# Task
For each line of the listing that contains "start", make a copy and return it.

# Supplied information
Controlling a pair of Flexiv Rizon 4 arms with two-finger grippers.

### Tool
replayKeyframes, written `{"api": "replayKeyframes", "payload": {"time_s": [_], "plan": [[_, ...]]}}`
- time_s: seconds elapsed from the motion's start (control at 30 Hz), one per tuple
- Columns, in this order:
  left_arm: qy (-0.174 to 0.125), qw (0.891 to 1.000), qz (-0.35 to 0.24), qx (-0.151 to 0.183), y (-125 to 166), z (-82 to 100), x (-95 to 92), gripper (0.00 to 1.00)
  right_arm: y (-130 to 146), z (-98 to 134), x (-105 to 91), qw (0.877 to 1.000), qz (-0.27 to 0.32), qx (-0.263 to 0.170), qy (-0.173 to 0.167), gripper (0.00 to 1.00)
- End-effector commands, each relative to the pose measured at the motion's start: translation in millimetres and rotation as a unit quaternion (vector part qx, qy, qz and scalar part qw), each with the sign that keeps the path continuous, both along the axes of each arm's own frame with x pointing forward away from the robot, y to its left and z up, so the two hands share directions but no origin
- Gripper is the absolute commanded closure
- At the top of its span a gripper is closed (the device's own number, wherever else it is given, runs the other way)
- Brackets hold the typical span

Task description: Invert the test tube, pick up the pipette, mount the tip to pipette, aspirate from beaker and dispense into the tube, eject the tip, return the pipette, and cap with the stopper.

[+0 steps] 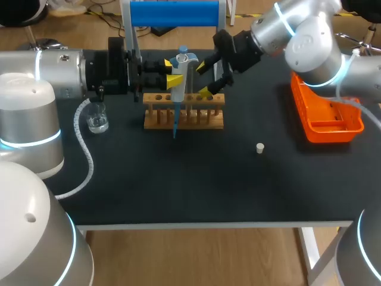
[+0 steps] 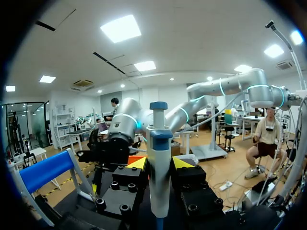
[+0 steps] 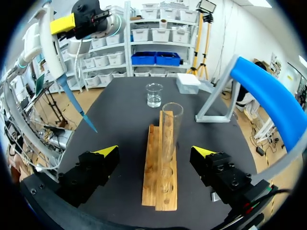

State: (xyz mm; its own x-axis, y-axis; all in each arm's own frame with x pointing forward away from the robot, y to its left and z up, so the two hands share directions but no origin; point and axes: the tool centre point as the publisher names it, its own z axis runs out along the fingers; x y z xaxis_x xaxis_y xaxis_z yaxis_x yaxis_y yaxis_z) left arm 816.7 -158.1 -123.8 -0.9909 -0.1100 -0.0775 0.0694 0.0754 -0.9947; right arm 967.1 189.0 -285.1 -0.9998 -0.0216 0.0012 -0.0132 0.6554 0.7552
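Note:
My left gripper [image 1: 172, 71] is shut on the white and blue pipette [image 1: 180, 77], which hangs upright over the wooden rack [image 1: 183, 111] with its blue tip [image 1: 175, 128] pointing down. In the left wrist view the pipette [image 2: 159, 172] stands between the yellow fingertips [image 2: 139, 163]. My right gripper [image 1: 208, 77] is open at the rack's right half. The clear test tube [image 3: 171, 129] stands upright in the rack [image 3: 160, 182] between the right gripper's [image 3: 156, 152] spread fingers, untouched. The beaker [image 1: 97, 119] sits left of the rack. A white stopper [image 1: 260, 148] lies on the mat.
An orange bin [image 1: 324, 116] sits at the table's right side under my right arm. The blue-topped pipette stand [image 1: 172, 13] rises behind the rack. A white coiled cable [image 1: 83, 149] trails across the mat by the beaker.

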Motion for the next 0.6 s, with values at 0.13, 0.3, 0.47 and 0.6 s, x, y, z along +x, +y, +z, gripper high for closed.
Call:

# Solution to this exercise
- time_s: seconds elapsed from the motion's start (control at 30 Hz), one per tuple
- End-effector commands, each relative to the pose measured at the motion's start: translation in millimetres and rotation as a unit quaternion (vector part qx, qy, qz and scalar part qw), each with the sign that keeps the path continuous, both along the axes of each arm's own frame with x pointing forward away from the robot, y to its left and z up, so the two hands share directions but no origin

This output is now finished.